Chapter 534 Countermeasure
Chapter 534 Countermeasure
Snapping out of his thoughts, Tyr looked at the glass walls containing him again.
“He’s gotten more vicious and craftier over the years, after that. I told Psyche she should be wary of him, but she still kept allowing him into her domain. Haaa… We should have acted the moment he sealed her up…”
But reminiscing and thinking of what-ifs was a waste of time, and he knew it. As he rose to his feet, walking up to the edge of the glass, a shimmer caught his attention. n𝚘𝚟l.co𝚖
‘Is a star being born?’ he wondered, turning his head to look.
A few hundred meters from where his prison floated around, a light began accumulating, forming a ball of glowing white Aether, as it changed shape. Tyr frowned, as this wasn’t the formation of a star.
Then his mind snapped to an old memory, something he had done long ago, not too long after Gaius locked Psyche away. A countermeasure he had put in place.
Tyr remembered casting his Aether into the web of time so that if someone tampered with time to an extreme degree, a manifestation of the changed future would emerge. But he doubted his very little stint in the prison was enough to cause it to activate yet.
He hadn’t expected it to activate for another century, at the very least. Yet, there it was, right before him, forming.
A small cat, with green, purple, and pinkish fur, the colours flowing freely around on its body, materialized in deep space. It took a moment to stretch its limbs, yawning wide, before it floated over to the hourglass.
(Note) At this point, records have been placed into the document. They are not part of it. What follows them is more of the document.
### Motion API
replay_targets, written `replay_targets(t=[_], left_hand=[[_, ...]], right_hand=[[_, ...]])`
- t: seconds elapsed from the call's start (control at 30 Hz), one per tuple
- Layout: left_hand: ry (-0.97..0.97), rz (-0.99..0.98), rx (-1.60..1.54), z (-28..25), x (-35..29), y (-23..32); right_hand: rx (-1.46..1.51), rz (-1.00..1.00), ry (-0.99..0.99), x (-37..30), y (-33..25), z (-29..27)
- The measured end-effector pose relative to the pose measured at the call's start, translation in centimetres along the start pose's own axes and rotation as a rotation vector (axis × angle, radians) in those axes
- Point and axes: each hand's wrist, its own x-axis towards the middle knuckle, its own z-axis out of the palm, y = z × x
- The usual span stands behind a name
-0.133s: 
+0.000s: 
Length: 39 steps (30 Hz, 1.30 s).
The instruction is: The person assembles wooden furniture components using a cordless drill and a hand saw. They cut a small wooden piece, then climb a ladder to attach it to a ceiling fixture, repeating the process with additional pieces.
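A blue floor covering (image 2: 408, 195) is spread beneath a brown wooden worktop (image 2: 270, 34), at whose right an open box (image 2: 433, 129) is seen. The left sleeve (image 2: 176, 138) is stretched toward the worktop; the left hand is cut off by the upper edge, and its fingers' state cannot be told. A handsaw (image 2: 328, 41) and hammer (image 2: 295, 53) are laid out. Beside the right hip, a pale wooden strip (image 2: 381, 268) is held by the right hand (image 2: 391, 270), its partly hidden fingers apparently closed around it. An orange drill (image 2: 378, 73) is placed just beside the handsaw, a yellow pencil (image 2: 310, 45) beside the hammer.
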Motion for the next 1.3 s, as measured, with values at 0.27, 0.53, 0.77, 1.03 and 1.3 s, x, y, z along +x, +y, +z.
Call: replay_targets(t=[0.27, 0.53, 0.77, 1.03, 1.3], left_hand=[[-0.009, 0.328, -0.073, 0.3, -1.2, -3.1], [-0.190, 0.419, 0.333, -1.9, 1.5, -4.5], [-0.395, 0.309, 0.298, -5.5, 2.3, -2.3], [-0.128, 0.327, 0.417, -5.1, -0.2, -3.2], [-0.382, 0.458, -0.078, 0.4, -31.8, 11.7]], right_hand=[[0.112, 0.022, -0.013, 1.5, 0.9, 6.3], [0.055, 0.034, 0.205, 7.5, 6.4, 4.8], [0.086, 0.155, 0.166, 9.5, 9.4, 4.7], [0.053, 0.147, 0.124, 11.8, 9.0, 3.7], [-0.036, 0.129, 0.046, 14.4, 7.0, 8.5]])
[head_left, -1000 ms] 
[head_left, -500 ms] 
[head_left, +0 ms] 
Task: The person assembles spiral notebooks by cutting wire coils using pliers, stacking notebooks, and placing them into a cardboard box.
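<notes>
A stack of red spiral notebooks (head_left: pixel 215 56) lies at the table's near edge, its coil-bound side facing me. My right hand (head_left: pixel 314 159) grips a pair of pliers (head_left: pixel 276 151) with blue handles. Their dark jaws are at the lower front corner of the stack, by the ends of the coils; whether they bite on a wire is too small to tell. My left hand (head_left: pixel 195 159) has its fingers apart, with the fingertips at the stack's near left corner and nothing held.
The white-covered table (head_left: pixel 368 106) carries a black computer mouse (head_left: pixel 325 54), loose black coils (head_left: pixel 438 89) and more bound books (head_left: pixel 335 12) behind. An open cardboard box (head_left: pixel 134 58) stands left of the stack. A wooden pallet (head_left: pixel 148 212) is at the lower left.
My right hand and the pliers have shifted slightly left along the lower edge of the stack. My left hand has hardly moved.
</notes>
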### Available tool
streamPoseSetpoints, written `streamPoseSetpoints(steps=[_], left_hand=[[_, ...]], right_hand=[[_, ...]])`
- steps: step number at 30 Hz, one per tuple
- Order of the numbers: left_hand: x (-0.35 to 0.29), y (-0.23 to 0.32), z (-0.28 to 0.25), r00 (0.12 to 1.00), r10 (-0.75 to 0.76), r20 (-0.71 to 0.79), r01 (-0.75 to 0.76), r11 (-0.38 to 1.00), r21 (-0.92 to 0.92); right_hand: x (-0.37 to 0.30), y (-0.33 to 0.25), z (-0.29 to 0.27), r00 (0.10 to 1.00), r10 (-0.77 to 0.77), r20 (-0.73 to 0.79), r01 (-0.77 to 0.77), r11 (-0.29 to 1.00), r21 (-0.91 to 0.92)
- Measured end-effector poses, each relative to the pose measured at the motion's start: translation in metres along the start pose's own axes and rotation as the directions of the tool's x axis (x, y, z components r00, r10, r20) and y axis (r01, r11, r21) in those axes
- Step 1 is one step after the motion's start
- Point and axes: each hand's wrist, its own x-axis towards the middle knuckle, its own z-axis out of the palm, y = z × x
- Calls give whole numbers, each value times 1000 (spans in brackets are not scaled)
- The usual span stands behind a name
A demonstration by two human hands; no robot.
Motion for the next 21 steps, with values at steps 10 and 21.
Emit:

From afar, it looked normal for Tyr, but as it closed in on him, he remembered he was currently in a hand-sized hourglass. The cat stopped in front of it, looking gargantuan for Tyr, as it looked at the miniature person in the glass bauble.
Tyr snickered to himself, thinking how the roles were reversed, him being used to being much larger than others, only to know getting looked at like this by a cat.
The cat tilted its head curiously as it examined the hourglass from up close.
“I doubt you are strong enough to free me. But if you appeared already, it means the timeline has already shifted so much it can no longer go back to its previous trajectory. It also means another person strong enough to free me has emerged. Go. Find him. You are the hope of trillions upon trillions of lives.”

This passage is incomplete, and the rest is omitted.